The current rate of expansion is called the Hubble Rate. It is estimated at around 500 km/s/Mpc (Mpc is megaparsec). Or, alternatively, 160km/s per million light years. That means that every second a distance that was $1000000ly$ becomes a distance of $(1000000+1.691\times10^{-11})ly$. Now, you say the observable universe is 92 billion light years across. Then the farthest reaches are 46 billion light years away. This means that every second, somewhere around 7.4 million kilometers are added to that space. Technically, that means that objects at the edge of the visible universe are receding faster than the speed of light, but they are not moving faster than light.

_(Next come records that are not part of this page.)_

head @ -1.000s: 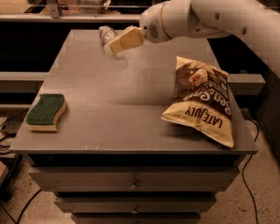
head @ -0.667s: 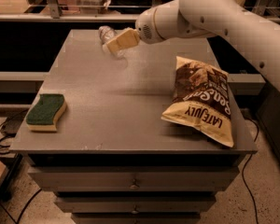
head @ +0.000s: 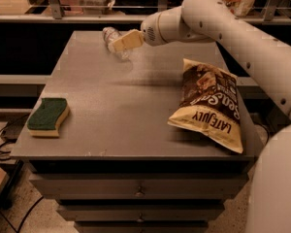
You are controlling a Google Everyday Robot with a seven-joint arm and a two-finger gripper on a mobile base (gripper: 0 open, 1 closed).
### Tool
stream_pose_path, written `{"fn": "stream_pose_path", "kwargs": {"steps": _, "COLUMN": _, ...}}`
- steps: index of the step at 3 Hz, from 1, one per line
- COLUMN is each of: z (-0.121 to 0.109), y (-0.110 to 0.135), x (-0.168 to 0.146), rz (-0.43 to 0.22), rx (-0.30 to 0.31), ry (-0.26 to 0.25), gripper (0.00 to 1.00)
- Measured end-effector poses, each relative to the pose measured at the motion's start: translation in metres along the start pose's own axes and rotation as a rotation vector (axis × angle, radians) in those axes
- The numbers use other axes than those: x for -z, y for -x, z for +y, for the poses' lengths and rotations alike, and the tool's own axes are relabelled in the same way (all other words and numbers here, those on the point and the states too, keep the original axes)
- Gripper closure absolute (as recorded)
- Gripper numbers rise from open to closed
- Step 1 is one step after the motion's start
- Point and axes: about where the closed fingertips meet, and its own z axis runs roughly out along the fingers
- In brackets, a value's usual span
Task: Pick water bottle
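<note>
**Gripper point(head: 122, 41) at the water bottle point(head: 110, 34) on the table's far side**

Pale and wedge-shaped, the gripper sits at the back of the table point(head: 116, 110), left of centre, and overlaps the water bottle from the right. Whether it is clenched on the bottle or merely resting against it cannot be told from this view. The bottle is small, clear and colourless, with crinkled sides that catch a little light. It appears to lean or lie at a tilt with its far end pointing away to the left, though its exact pose is hard to read. The approach from the side looks chosen to suit a thin, ribbed body that would likely flex under a squeeze.

Behind the gripper, the smooth white arm point(head: 233, 28) stretches in from the right, passing above the chip bag point(head: 208, 106) so it need not touch it. That bag is glossy brown and cream foil, puffed and creased, and lies flat near the right edge, well apart from the bottle. A sponge point(head: 47, 116), green scouring pad on yellow foam with a waisted outline, sits near the front left corner, also well clear. The tabletop is matte grey, with drawers point(head: 136, 188) beneath it.
</note>
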Motion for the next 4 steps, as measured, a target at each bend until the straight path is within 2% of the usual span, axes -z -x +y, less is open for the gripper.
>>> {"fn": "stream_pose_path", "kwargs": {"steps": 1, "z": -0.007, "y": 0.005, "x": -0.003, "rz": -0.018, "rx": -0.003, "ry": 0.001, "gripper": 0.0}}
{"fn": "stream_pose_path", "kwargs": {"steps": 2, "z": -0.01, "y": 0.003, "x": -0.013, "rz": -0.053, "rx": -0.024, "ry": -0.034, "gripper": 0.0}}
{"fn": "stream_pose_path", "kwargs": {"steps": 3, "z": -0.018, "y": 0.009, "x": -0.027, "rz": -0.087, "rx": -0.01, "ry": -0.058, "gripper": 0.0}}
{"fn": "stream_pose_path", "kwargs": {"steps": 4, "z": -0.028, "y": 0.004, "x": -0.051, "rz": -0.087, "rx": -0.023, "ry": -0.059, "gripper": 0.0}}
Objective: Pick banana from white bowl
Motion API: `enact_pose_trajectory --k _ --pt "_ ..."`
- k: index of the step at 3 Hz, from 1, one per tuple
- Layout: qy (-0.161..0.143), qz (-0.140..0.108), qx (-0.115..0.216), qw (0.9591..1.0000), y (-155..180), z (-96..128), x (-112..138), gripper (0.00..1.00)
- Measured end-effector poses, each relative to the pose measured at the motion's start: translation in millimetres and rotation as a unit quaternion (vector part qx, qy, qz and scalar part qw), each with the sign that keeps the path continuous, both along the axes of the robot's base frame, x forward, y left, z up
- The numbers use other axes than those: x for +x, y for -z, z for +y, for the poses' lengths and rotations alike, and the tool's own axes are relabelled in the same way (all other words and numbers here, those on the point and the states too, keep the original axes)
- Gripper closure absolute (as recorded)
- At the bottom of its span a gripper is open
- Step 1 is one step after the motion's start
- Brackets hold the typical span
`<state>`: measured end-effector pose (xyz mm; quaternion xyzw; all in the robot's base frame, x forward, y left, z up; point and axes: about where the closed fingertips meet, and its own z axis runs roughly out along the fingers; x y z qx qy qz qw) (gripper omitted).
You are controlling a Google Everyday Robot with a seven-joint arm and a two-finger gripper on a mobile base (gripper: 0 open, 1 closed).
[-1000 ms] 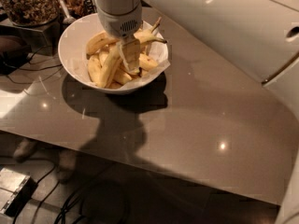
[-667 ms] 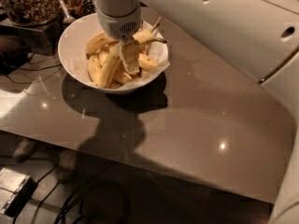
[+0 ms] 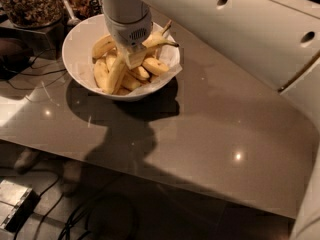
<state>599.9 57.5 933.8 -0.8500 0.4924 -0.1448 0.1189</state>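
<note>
The white bowl [image 3: 80, 44] stands at the table's far left with a white paper liner [image 3: 172, 66] over its right edge. It holds several yellow bananas. A long, slender, curved banana [image 3: 156, 39] with a thin dark-tipped stem lies across the top right of the pile, and its left part runs under my gripper. My gripper [image 3: 132, 59] reaches down from above into the middle of the bowl, among the bananas and touching them. A long banana [image 3: 116, 75] slants down to the left below it. The arm's wrist hides the middle of the pile.
The grey glossy table [image 3: 210, 119] stretches to the right and front of the bowl. A jar of brown bits [image 3: 30, 4] and a spoon [image 3: 67, 11] stand behind the bowl at the far left. Cables and a box [image 3: 15, 204] lie on the floor below the front edge.
My gripper has risen a little inside the bowl. The long banana's stem end at the right now sticks out further over the rim. The bowl has not moved.
</note>
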Motion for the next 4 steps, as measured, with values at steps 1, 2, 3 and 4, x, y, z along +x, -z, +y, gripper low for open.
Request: enact_pose_trajectory --k 1,2,3,4 --pt "-0.002 -0.001 -0.001 1.0 0 -1 -1 0.97" --pt "-0.002 -0.001 -0.001 1.0 0 -1 -1 1.0" --pt "0.012 0.003 0.027 0.9996 -13 -10 -14 1.0" --pt "0.031 0.008 0.064 0.9974 -28 -21 -34 1.0"
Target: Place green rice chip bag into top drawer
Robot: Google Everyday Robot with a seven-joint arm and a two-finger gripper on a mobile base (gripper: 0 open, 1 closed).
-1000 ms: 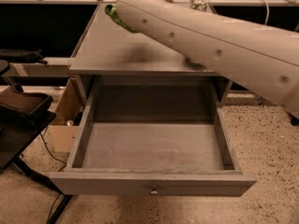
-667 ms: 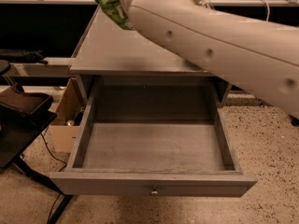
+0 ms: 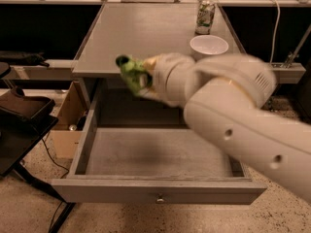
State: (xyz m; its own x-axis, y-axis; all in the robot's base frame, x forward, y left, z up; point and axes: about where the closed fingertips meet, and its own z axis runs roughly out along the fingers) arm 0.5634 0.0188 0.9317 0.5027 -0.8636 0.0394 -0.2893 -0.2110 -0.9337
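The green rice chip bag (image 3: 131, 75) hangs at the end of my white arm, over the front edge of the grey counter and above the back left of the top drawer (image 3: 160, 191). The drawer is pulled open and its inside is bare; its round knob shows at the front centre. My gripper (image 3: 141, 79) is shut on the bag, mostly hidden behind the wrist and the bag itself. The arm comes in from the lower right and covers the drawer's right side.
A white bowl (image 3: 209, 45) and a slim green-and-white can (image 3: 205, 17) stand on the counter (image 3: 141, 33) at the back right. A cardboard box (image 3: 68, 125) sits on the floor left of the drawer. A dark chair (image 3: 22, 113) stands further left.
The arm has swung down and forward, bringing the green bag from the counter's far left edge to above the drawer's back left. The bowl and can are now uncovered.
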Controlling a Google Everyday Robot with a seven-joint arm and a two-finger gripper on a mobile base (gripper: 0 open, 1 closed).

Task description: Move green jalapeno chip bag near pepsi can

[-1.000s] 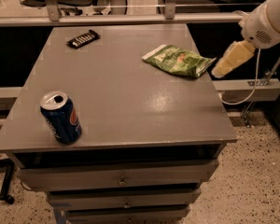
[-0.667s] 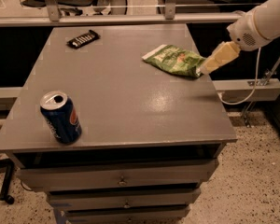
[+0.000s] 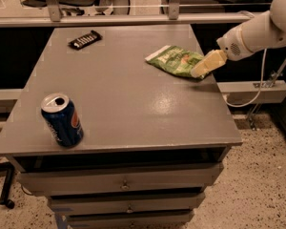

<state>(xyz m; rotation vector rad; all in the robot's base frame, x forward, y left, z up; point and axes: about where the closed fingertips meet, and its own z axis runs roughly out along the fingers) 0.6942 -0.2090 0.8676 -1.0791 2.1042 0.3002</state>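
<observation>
worktop (image 3: pixel 133 99): plain matte grey
green jalapeno chip bag (image 3: pixel 174 60): green, with lighter green and white print
pepsi can (image 3: pixel 63 120): blue body, silver top, round red-white-blue logo (seen partly side-on)
gripper (image 3: pixel 197 72): pale cream-yellow, at the bag's right edge, over the worktop's right side
arm (image 3: pixel 257 32): white
wrapper (image 3: pixel 85 39): dark, with small pale markings
floor (image 3: pixel 267 175): beige, dark-speckled
</observation>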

If I were moving faster than light, you could stand next to me as I pass and it would look like I'm going faster than light. However, these objects at the edge of the observable universe are not moving faster than light. If I positioned myself next to them, they would not be moving at all. Their motion with respect to space, to me, to anything near them is not above the speed of light, it is simply that more distance is added between them and us each second than light could traverse.

Place a beam of light at that distance travelling away from us. To us, the beam of light would be travelling at $c$ plus the speed due to expansion. So no matter what, the objects out that far are not moving faster than light.

The point here is twofold. First, the expansion rate is not a definite speed; it is a speed per set distance length. And second, nothing is actually moving faster than light ever; space makes things recede faster than light, but space isn't really moving either.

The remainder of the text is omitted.